The FEC then issued a finding that AIPAC had made in-kind donations
that likely crossed the $1,000 threshold, meaning the
limitation on the amount an individual or organization can donate
to a candidate in a single election, and thus functioned as a political
committee. However, the FEC ruled, it would not require AIPAC
to register as such because organizing such contributions was not
the major purpose of AIPAC.
The seven complainants then filed a third complaint, saying that
the FEC had erred in dismissing the complaint against AIPAC, and
that its erroneous legal interpretation was the sole reason it exempted
AIPAC from disclosing its receipts and expenditures.
When the Circuit Court of Appeals, in March 1995, found 2 to 1
against the complainants, they sought a hearing before the entire
appeals court. It was this hearing on May 8, 1996, that resulted
in the new decision, with 8 justices ruling for the complainants
and against the FEC, and 2 dissenting. The ruling pointed out that
in exempting a huge organization such as AIPAC, with its multi-million-dollar
budget and some 150 employees, from observing the rules governing
political activities on the grounds that such activities were not
AIPACs major purpose, the FEC would open the door
to very large-scale political activities conducted without the oversight
imposed on other much smaller political committees.
The FEC now has several choices. It can request the U.S. solicitor
general to appeal the final Circuit Court of Appeals ruling to the
Supreme Court within 90 days of the ruling. Or it can order AIPAC
to register as a political committee and open its financial records
to the FEC in the same manner as do other political committees,
which include the campaign committees of parties and candidates
as well as PACs. Or the FEC can seek an injunction to stop AIPAC
from making political contributions or it can fine AIPAC. AIPAC,
in turn, can interpose legal defenses against FEC orders.

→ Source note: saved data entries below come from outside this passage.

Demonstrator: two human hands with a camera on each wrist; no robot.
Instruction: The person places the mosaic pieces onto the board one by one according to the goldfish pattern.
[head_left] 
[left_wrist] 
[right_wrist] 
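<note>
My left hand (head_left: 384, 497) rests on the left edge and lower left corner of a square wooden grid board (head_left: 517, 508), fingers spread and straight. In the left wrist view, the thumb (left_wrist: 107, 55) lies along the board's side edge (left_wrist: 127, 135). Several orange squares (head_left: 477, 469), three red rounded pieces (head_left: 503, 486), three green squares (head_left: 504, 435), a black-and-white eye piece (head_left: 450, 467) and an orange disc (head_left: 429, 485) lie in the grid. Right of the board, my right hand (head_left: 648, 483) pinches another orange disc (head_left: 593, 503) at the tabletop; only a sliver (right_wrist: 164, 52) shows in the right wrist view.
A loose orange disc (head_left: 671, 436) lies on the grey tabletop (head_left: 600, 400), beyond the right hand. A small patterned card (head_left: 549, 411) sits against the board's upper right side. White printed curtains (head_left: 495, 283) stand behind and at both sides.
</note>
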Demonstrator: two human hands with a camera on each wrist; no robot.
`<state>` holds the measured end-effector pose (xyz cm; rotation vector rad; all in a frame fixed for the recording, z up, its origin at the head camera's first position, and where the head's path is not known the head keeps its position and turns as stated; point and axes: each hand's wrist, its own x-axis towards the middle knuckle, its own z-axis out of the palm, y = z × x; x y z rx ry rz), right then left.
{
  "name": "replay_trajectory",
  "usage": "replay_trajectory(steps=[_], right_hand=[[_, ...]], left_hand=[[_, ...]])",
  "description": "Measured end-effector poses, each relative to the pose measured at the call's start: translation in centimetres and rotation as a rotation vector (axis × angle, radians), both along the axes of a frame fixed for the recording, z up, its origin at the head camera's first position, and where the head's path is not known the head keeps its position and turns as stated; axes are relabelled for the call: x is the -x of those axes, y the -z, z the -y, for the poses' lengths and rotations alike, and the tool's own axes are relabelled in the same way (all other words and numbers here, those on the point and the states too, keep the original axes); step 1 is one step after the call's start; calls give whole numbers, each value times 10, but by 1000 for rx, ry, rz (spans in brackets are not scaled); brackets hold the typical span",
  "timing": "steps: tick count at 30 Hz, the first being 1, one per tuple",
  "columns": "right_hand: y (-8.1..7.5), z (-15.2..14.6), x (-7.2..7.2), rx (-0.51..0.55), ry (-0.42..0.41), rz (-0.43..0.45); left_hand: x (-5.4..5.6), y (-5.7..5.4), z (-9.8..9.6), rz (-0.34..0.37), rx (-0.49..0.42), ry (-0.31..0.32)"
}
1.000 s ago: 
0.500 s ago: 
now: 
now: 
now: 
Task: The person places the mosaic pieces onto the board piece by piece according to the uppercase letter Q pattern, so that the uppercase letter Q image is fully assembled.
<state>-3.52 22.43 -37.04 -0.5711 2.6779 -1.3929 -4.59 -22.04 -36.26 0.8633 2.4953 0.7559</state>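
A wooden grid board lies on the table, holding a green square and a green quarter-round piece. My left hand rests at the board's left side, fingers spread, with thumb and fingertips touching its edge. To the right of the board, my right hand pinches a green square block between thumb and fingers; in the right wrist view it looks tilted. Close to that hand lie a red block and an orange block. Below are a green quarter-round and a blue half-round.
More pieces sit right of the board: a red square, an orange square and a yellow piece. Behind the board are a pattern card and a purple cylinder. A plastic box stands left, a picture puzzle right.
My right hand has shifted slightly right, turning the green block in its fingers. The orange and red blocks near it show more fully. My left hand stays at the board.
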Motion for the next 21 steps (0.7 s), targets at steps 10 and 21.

The complainants decline to speculate on what public disclosure
of AIPAC records will reveal, both as to sources of AIPAC funding
and beneficiaries of AIPAC actions. It is unlikely, however, that
many members of Congress will want their constituents to learn how
much support they have received through the activities of the powerful
group that boasts that it lobbies for any elected government
of Israel, particularly if the disclosures reveal that a major
share of AIPACs direction or support has come, directly or
indirectly, from foreign sources.
If that is the case, of course, it is unlikely that AIPAC will
willingly turn over such records. They could spell the end of its
long dominance of congressional action on U.S. military and economic
aid to Israel, executive branch appointments of ambassadors to Middle
East countries and positions in the State Department and other foreign
affairs agencies having a bearing on U.S.-Middle East relations,
transfers of military and civilian technology to Israel, and even
sales and transfers of American-made military equipment to Arab
and Islamic countries.
The fact that AIPAC proved unwilling to comply with the FECs
first requests for information in 1988 indicates that there may
be much in its records that the lobbying group does not want to
be made public. If that remains the case, the legal action may be
far from over.
The focus, however, now could shift from seven private individuals
of limited means suing the powerful Federal Election Commission
to that same FEC taking action against what is commonly acknowledged
to be the most influential special-interest lobby in Washington,
DC. Given the timidity the FEC has exhibited toward AIPAC to date,
it is not at all certain that this new court ruling in favor of
the plaintiffs will be enough to force the FEC to fulfill its legal
mandate. If it does, however, it could change the course of U.S.